Hannah's Biggest Accomplishments:

"When Hannah and I had our last check-in, she mentioned that she wished this was her first—for good reason. After a series of really tough setbacks, things are finally coming together," says Lauren.

  • Although it wasn't easy, Hannah had a tough talk with her kids, asking them to go on a "money fast" with her, seeing how long they could go without spending anything.
  • Hannah used to have stellar credit: a score of 780, which her divorce destroyed. But she faced the music and began the process of rebuilding her credit by tracking her score monthly on Creditkarma.com.
  • She survived: "Sometimes," as Lauren put it, "just getting up and facing the day counts as progress." But Hannah not only bounced back, she began to rebuild her life on multiple fronts: at home, in her financial life and in her career.

What She Learned:

That regaining your confidence is possible, even when times are toughest.

"I feel more confident than I have in months," says a newly invigorated Hannah. She's loving working for herself, and—with her billings increasing—feels as though she has momentum.  "I'm actually really enjoying consulting, which allows me to stay home with my kids, not have a commute and not have a salary cap," says Hannah. "So far, I've got four clients."

But she knows she's just getting started—and needs to start saving for her retirement and her kids' college.

"I want to pay an accountant to help me keep track going forward—I want to do everything officially and by the book," she says.

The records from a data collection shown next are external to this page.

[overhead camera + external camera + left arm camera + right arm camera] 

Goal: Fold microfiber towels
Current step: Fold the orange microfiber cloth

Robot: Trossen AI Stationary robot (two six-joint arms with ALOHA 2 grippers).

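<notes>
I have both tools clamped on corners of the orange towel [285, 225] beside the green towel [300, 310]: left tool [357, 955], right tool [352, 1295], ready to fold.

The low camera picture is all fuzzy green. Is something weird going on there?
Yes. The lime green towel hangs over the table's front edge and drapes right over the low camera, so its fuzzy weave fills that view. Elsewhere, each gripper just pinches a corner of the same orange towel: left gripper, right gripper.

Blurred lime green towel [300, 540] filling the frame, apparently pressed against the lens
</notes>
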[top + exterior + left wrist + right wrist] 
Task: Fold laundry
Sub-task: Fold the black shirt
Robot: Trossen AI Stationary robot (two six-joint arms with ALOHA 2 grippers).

Lauren's Parting Advice for Her:

"This year, Hannah's top priority is saving up an emergency fund with 12 months of living expenses. While $10,000 coming in may sound rosy, working for yourself means you don't know how much you'll be earning at any given time. With her necessary expenses around $5,000 a month, Hannah should spend only that—and put anything more she earns into savings. Her goal is $60,000 in the bank by 2013. The good news is, working for herself, she can determine how quickly she gets there."